Work required>
All lines in the material below that contain "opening" should be located and copied.

Dataset extract>
=== Section Start ===

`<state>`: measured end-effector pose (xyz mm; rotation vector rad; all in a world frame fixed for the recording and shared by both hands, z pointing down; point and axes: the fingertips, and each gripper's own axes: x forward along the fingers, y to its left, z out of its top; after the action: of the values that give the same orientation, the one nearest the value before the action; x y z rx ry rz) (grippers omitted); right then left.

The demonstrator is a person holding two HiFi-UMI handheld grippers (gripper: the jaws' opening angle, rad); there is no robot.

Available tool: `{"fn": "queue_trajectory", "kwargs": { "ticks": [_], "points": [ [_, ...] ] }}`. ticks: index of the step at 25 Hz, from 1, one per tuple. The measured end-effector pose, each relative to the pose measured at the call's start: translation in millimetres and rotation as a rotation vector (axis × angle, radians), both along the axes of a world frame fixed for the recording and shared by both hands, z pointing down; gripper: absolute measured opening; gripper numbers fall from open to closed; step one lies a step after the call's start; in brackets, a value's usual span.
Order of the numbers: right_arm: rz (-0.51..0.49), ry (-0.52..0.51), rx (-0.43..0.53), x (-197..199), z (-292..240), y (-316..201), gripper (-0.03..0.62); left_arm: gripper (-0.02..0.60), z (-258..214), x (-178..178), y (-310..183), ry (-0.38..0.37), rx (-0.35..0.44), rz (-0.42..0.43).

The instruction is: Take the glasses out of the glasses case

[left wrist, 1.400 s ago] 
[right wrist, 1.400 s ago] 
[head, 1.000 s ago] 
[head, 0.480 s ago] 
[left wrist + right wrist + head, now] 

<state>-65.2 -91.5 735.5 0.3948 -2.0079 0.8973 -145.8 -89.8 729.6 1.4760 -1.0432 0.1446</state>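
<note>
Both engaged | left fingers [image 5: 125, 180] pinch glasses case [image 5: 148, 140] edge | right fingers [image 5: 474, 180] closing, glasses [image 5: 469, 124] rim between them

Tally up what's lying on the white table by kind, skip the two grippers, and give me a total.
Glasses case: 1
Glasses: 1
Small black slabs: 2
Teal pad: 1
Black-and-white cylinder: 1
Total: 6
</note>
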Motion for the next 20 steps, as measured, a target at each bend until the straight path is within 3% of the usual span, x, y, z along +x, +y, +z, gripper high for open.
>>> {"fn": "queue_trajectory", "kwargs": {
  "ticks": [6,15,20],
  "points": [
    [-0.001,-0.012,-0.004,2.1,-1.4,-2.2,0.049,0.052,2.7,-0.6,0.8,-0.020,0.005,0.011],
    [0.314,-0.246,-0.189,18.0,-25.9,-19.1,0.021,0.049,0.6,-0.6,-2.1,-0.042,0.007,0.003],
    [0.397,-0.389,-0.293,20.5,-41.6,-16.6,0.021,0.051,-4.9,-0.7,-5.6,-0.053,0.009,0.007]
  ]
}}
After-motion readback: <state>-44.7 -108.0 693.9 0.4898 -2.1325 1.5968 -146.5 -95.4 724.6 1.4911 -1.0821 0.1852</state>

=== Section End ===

Result of the task>
The demonstrator is a person holding two HiFi-UMI handheld grippers (gripper: the jaws' opening angle, rad); there is no robot.
Available tool: `{"fn": "queue_trajectory", "kwargs": { "ticks": [_], "points": [ [_, ...] ] }}`. ticks: index of the step at 25 Hz, from 1, one per tuple. The measured end-effector pose, each relative to the pose measured at the call's start: translation in millimetres and rotation as a rotation vector (axis × angle, radians), both along the axes of a world frame fixed for the recording and shared by both hands, z pointing down; gripper: absolute measured opening; gripper numbers fall from open to closed; step one lies a step after the call's start; in brackets, a value's usual span.

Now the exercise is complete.